Scaling Data Products [1/3] - Scaling an Event Platform

Scaling Data Products [1/3] - Scaling an Event Platform

This article, the first of three in a series describing my thoughts on Scaling Data Products, highlights key technology strategy considerations when attempting to scale up your data ingestion, processing and distribution.

I've been meaning to put some of my thoughts in this space down on "paper" for quite some time... Hopefully, some of you that happen upon it find it useful or insightful, but for me, it was simply cathartic!

Know your Audience

In today's data-driven world, the ability to effectively scale data products is crucial for businesses aiming to stay competitive and leverage the power of big data. As the volume, variety, and velocity of data continue to grow at an exponential rate, organisations must find innovative ways to process, analyse, and extract valuable insights from this vast sea of information. But what actually are data products? How do they create value and who uses them?

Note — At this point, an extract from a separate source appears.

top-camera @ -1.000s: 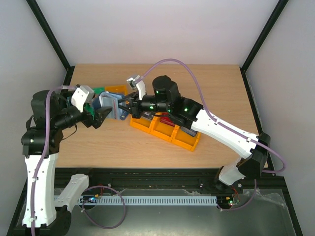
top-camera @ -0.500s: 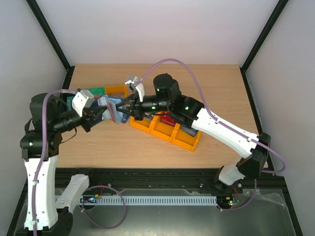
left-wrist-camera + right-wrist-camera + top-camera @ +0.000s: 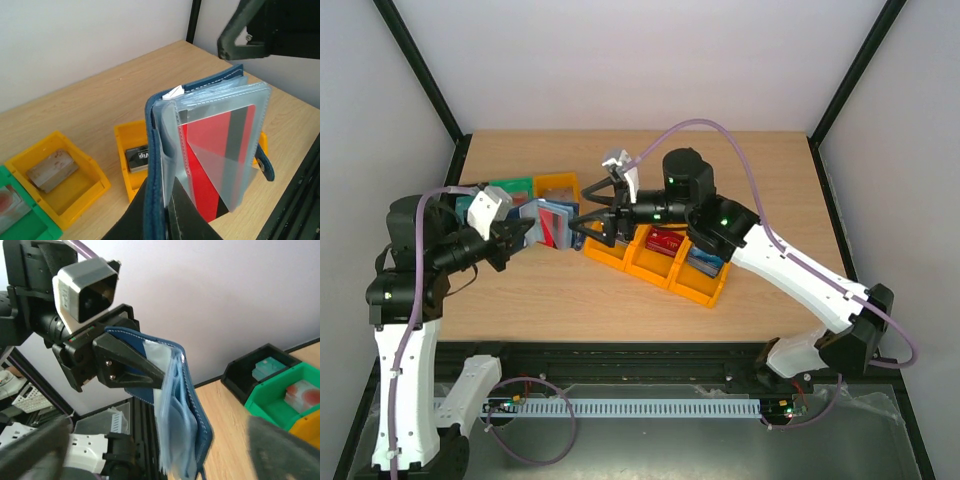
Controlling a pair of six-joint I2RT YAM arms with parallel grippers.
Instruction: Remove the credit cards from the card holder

Traditionally, data products were only consumed by your customers. Product teams meticulously crafted the definitions of these products from the requirements of their target markets, creating linear data value chains dedicated to their end users.

No alt text provided for this image
Open Data Watch - Data2x

Now, whilst this method of value delivery is reasonably efficient and relatively simple to implement, it provides us with some unanswered questions:

  1. How can I create new product value chains quickly?
  2. How can I get even more value out of our data?

There's an answer to these... but before we open that can of worms, let's do some grounding prep work...

Juggling Streams

From https://ghostbusters.fandom.com/
Ghostbusters; pioneers of stream jokes

Managing streams of event data is hard and at scale, it's even harder. There are a plethora of different streaming technologies, formats and protocols to choose from, as well as different data platform architectures.

There are major cost considerations, including platform elasticity, storage regimes and horizontal and vertical scaling challenges. The list of complexities goes on and on!

A robust and scalable infrastructure capable of handling large volumes of data is absolutely critical to scaling your data products. As a data-driven organisation, data is your lifeblood, and a healthy heart brings both longevity and success!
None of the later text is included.